Elaine’s Island story begins when she and Roger first came to the Island in 1945. Roger’s parents, Max and Clara Bart, were both teachers who began visiting around 1924. Elaine, Roger, and their children visited for a few weeks every summer. After Elaine and Roger both retired, they began spending the entire summer on the Island. She served as the longtime treasurer of the Vineyard Haven Friends of the Library. Recalling her tireless work as a treasurer, Vineyard Haven Library Director Amy Ryan says, “Elaine did a great job. She was very responsible, and we were very grateful to have her.” Elaine was also an avid member of a book club, and the Peter Luce Play Readers. Myra Stark, a longtime member of the Peter Luce Play Readers, shares how she and Elaine bonded: “We were good friends because we both loved the plays of Tom Stoppard. He’s not an easy playwright, but he’s wonderful. We both thought ‘Arcadia’ was a marvelous play. Because of her scientific background, she was able to explain a good deal about it.”
In “Arcadia,” set in 1809 England, Thomasina Coverly is a teenage “girl of the family” with a deep understanding of mathematics, nature, and physics.
During the off-season, the couple primarily lived aboard a 35-foot motorsailer, a yacht that combines the features of powerboat and sailboat. And from 1985 to 1995, while in their sixties, they sailed from the Vineyard to South Carolina and then across to Florida’s west coast.
The couple finally gave up sailing for shore activities when Elaine turned 70 in 1996, and they built a year-round house where she lives today.
Elaine continued her involvement with the library and the Peter Luce Play Readers. Since she was on the Island year-round, she also began volunteering at the Tisbury School, teaching science to kindergarteners and first graders. Elaine used hands-on demonstrations to engage the children with the scientific method, and the young students drew pictures of their experiments in their copious thank-you notes. Tom recalls, “The kids affectionately called her ‘Grandma Science.’ She stopped volunteering at 80. Even now, several parents and students still remember her volunteering efforts.”
Elaine felt it important to support young minds in other ways as well. She contributed to a scholarship at MIT to help students meet nonacademic expenses. And she donated money to the Vineyard Haven library about four or five years ago to acquire science books for young children, which was then called the Elaine Bart Science Collection. The collection has since been merged. “With her background as a teacher, she felt strongly about learning science topics in libraries,” Ryan says.

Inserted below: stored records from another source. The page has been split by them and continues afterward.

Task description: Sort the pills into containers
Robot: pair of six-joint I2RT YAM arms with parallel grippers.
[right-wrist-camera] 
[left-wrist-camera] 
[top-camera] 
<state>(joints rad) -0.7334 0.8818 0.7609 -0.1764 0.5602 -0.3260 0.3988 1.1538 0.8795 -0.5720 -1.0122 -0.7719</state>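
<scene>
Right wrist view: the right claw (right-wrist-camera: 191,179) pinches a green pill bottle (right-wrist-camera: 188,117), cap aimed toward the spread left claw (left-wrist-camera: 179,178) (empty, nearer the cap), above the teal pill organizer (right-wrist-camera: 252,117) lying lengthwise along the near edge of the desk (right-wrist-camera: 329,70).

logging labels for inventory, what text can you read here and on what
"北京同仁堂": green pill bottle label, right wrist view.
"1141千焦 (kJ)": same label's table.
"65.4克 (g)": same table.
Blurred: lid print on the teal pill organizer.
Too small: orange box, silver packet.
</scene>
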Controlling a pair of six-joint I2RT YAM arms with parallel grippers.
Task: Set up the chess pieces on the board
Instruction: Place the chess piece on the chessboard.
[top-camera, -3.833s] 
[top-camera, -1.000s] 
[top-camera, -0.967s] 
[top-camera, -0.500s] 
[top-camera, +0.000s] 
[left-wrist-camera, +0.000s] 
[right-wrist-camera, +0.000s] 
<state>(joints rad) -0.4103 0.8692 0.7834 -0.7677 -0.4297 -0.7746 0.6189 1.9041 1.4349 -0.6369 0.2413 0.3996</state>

Elaine’s love of the sciences runs through the extended family. Tom and Julie are chemical engineers, and her grandson Dan is a mechanical engineer. Following his own passion, her youngest son, Roger, is a successful Tony awardwinning actor, working on Broadway, film, and television.
Today, Elaine’s children, eight grandchildren, and three great-grandkids all visit in summer, and share Elaine’s love of the Vineyard. Pam reflects, “I think that even though she never had a close-knit family [of her own,] she was able to build one.”
Reflecting on her mother’s life, Pam continues, “She’s always happy and upbeat. She never lets her negative circumstances bring her down. That’s what she taught us as kids. You can focus on the negative or you can focus on the positive. Choose to be happy, and make the most of where you are in your situation … She wasn’t afraid to be the only woman to work when everyone else was home. She gave me the courage to be one of the only women on my block who didn’t go back to work — to stay home with my kids. She inspired me. She did what was right for her, even if it wasn’t the trend. She’s always been very independent.” Julie adds, “It’s amazing how much Elaine accomplished from her humble beginnings.”